Problèmes courants et comment les diagnostiquer
Les problèmes de performances des tours de refroidissement se manifestent généralement par une augmentation de la température de l'eau froide qui ne peut pas être expliquée par une charge accrue ou une température ambiante plus élevée. Lorsque la tour n’atteint plus sa température d’eau froide de conception dans des conditions où elle le faisait auparavant, la cause est généralement l’une des suivantes :
- Remplissage d'encrassement ou de tartre : Le tartre minéral ou l'encrassement biologique sur les supports de remplissage réduisent la surface de contact air-eau efficace et l'efficacité thermique du remplissage. L'inspection visuelle du remplissage à la recherche de dépôts blancs, de bave ou de dommages physiques est la première étape du diagnostic. Le nettoyage chimique du remplissage calcaire peut restaurer certaines performances ; Le remplissage gravement encrassé ou endommagé doit être remplacé.
- Débit d'air réduit : L'usure des pales du ventilateur, un pas incorrect, le glissement de la courroie (sur les unités à entraînement par courroie) ou la sous-performance du moteur réduisent tous le débit d'air à travers le remplissage. La mesure du courant du moteur et la comparaison avec les valeurs de la plaque signalétique et de référence permettent de déterminer si le ventilateur consomme la puissance attendue. L'inspection des pales du ventilateur et la vérification du pas doivent faire partie du processus de diagnostic.
- Recirculation : L'air chaud évacué étant aspiré vers l'entrée d'air de la tour réduit la température effective d'entrée du bulbe humide. Il s'agit d'un problème de site ou d'installation plutôt que d'une défaillance d'un composant : il peut résulter d'obstacles à proximité, d'un mauvais emplacement par rapport au vent dominant ou d'une séparation inadéquate entre les tours adjacentes. La mesure du bulbe humide entrant au niveau de l'entrée d'air et la comparaison avec le bulbe humide ambiant quantifie l'effet de recirculation.
- Répartition inégale de l'eau : Des buses de pulvérisation obstruées ou usées, des collecteurs de distribution endommagés ou un mauvais équilibre du débit font que certaines sections de remplissage reçoivent trop d'eau et d'autres pas assez. Les sections sèches contribuent peu au refroidissement tandis que les sections trop irriguées peuvent être inondées, ce qui réduit les performances thermiques globales.

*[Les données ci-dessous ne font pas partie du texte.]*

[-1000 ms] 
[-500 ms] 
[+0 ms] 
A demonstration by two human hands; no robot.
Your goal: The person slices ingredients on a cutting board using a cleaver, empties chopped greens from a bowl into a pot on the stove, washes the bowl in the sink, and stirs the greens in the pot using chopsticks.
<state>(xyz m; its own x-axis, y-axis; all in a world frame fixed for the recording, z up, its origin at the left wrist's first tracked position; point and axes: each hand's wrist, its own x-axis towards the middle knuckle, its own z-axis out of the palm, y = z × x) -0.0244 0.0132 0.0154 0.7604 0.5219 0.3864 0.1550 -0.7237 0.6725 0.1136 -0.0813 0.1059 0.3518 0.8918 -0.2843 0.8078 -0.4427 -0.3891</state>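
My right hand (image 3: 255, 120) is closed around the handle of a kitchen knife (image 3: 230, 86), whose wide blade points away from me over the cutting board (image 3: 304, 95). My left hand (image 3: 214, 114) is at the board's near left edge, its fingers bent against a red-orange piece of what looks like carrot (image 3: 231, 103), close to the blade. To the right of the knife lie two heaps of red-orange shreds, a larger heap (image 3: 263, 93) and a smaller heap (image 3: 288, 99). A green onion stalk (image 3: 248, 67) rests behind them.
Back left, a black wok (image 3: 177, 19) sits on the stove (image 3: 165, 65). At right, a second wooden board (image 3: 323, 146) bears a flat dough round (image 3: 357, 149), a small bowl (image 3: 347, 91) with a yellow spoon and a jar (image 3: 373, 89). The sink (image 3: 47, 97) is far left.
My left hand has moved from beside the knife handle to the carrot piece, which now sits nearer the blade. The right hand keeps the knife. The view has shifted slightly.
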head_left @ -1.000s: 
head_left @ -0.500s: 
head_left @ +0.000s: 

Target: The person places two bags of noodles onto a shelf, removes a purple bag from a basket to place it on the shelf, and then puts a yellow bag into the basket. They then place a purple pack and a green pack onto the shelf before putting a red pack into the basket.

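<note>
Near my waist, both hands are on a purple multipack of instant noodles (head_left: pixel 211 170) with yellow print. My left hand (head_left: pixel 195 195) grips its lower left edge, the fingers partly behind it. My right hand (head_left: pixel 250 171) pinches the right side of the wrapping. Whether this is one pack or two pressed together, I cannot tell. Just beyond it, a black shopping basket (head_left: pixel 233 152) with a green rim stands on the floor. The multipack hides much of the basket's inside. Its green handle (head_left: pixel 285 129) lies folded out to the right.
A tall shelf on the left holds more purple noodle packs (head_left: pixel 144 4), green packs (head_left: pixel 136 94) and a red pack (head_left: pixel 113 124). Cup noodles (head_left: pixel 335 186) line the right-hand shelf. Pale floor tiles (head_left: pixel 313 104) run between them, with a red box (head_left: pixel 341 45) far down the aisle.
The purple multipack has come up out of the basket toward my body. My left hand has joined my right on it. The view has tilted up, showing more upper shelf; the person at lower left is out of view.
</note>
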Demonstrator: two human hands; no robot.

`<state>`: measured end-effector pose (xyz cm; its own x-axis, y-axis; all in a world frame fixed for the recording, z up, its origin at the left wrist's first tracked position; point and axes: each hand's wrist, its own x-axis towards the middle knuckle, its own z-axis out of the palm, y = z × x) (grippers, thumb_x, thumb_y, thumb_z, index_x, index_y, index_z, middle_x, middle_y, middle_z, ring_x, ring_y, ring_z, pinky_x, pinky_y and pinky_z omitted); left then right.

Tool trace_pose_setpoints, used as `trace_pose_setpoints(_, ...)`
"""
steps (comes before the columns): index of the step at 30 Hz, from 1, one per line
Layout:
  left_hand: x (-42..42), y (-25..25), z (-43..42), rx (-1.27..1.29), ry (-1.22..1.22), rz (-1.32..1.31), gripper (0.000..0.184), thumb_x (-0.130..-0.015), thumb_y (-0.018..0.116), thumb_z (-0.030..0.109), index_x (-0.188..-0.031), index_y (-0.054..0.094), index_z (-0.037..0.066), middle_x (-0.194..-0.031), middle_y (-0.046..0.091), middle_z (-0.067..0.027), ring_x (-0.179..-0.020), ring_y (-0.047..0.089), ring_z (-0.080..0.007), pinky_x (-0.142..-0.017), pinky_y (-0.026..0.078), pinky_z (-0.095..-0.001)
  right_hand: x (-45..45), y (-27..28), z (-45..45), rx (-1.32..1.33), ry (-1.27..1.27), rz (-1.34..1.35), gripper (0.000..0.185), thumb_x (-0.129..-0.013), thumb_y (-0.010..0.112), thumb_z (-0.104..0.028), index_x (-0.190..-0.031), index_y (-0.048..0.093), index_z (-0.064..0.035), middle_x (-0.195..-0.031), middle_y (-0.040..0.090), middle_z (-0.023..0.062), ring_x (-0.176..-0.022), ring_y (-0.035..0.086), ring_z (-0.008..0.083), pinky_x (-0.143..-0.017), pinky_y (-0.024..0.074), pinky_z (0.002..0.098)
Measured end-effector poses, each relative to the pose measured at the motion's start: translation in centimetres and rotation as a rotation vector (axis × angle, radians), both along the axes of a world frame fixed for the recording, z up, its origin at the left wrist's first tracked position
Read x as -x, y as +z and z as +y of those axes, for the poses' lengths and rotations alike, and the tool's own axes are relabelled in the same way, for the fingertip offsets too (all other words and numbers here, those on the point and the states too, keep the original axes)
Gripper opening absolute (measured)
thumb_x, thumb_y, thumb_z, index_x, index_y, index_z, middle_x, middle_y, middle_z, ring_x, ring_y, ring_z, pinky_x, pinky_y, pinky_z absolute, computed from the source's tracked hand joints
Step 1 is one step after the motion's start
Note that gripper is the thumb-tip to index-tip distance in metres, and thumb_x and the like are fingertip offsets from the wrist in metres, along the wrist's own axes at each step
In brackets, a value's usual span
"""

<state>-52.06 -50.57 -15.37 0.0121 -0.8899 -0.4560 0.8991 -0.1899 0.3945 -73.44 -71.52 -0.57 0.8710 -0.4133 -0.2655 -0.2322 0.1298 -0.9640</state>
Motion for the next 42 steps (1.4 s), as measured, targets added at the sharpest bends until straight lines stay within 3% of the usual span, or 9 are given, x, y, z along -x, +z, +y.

L'observation du modèle de distribution d'eau avec la tour en fonctionnement identifie directement ce problème.
- Accumulation de sédiments dans le bassin : Les sédiments présents dans le bassin réduisent le volume effectif du bassin, peuvent abriter une croissance biologique et sont aspirés dans la pompe de recirculation, provoquant une usure et une réduction du débit. Un nettoyage régulier du bassin empêche l’accumulation d’atteindre le point où elle affecte les performances du système. Si des sédiments sont présents, ils doivent être éliminés avant toute procédure de désinfection afin d'assurer le contact du biocide avec les surfaces plutôt qu'avec les matières organiques.